Devan Shimoyama’s pieces in the exhibit are both personal and externally focused. In one piece titled “Potted,” he sits in the backyard of his new home in the suburbs of Pittsburgh. Various fabrics and luminescent materials overlay the canvas in a collage-like appearance. Shimoyama’s gaze focuses on the observer. This piece calls to the experience of a young Black man living in a predominantly white suburb, recalling histories of redlining and the continuing issue of housing inequality.

Two visitors hold hands as they view Shimoyama’s piece, “Potted.” Photo by Isabel Torrence.

Another one of his pieces, “Untitled (For Trayvon),” pays tribute to Trayvon Martin, who was shot and killed by George Zimmerman in 2012 at age 17. Large flowers appear to bloom from the wall in the shape of a hoodie, and rhinestones line the inside of the hood. Shimoyama did not want to portray Black pain. Rather, in honoring Trayvon Martin he intended to commemorate the life and vitality that the young man embodied.  

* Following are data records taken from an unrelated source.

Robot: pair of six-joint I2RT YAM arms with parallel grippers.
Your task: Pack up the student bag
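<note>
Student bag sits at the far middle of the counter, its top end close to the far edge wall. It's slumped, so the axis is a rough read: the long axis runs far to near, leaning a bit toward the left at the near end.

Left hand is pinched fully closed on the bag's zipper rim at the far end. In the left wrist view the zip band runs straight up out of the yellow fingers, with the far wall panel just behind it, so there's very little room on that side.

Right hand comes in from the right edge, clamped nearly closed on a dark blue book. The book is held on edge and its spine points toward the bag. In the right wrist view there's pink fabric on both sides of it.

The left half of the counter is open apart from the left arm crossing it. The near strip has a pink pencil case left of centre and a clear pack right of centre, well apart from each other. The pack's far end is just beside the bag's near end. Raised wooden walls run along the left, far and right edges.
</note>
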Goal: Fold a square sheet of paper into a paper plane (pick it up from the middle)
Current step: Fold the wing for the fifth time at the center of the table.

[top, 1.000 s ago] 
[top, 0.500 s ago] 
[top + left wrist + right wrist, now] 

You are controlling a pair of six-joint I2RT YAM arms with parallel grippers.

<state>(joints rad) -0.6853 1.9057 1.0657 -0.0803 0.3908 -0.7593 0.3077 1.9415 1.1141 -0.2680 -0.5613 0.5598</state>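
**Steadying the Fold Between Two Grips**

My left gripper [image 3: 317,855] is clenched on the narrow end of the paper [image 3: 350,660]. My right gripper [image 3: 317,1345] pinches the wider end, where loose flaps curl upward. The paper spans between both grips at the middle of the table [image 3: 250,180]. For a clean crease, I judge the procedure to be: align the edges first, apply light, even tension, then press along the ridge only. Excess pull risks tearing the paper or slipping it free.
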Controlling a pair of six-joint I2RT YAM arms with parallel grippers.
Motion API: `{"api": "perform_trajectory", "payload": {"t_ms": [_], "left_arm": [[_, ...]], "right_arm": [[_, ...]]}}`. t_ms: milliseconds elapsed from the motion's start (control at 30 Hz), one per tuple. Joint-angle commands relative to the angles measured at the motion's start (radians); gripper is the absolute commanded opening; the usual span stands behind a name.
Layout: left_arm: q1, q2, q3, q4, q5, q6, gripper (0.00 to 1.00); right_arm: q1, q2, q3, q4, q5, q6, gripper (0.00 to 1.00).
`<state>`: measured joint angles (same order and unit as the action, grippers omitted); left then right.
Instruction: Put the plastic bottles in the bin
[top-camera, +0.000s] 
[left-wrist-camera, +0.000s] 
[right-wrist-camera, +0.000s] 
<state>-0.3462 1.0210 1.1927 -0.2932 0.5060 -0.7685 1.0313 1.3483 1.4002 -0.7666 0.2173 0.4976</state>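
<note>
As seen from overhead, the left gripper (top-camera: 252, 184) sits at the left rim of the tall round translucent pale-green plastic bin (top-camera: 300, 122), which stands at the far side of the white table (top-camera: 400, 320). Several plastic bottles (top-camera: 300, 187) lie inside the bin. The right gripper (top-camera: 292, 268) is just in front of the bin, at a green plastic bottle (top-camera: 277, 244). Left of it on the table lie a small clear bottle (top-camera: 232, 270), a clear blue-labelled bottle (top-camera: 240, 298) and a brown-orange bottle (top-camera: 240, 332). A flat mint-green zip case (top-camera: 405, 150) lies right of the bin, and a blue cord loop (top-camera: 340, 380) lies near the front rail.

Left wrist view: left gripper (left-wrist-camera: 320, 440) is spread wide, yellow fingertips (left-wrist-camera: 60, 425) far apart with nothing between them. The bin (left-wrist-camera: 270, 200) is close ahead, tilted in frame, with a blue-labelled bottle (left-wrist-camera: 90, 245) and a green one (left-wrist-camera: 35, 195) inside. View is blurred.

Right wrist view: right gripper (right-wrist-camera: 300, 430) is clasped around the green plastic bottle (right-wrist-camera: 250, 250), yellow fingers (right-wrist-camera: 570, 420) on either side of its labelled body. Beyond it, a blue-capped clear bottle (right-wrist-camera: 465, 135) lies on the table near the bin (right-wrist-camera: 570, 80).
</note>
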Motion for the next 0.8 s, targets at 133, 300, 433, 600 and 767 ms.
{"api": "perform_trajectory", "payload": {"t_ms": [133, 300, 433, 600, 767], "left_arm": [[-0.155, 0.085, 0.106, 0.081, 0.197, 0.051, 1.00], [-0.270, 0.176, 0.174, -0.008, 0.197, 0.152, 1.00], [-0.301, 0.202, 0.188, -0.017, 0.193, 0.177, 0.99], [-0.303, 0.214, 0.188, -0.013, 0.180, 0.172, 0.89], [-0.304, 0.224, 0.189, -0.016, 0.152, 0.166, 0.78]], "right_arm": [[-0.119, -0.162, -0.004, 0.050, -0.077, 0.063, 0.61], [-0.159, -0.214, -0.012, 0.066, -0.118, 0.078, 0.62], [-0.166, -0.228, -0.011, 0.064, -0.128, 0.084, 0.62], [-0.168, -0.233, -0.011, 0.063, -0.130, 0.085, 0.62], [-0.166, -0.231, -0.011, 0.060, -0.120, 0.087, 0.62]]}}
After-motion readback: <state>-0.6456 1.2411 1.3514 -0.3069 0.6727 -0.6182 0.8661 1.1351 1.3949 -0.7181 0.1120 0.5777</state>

Jeremy Laing is a Toronto-based artist featured in the exhibition. With a background in fashion design, his pieces are made of textiles and fabrics. The vivid seams and threads are tactile and raw, personal without giving too much away. The sock mobile, “Ongoing Relation, Wear and Repair,” confronts the convention of modernist art displays. The art is dignified in itself and as it is situated on display in the gallery. The folded blankets that sit in stacks on the floor were the ones used to transport the textile sculptures exhibited next to them.

Zoë Yunger `22, who attended the conversation and reception on Friday, shared her perspective on the Laing piece: “I just really like that part of the exhibit is showing off the fact that the exhibit itself has many lives and can be used to ship safely the fragile pieces of itself. … It just takes on different roles, and that’s just like people. In different settings, you just take on a different register, and it’s beautiful.” 

Strong hopes that the dialogues the exhibition engenders continue and extend past the Museum’s walls. He mentioned a class in the gender, women’s and sexuality studies department that will be offering extra credit to students writing alternative plaque descriptions for the exhibition’s pieces.  

Several events will be held throughout the semester connected with the exhibition, including a Writers@Grinnell talk with the Grinnell College Mellon Fellow Santiago Jose Sanchez on Sep. 23 and a performance by the Jazz Ensemble directed by Oore in early December. 

Editor’s note: This article has been updated to reflect the correct spelling of  an artist’s name. The S&B regrets this error. Updated Sep. 26, 2021, 2:02 p.m.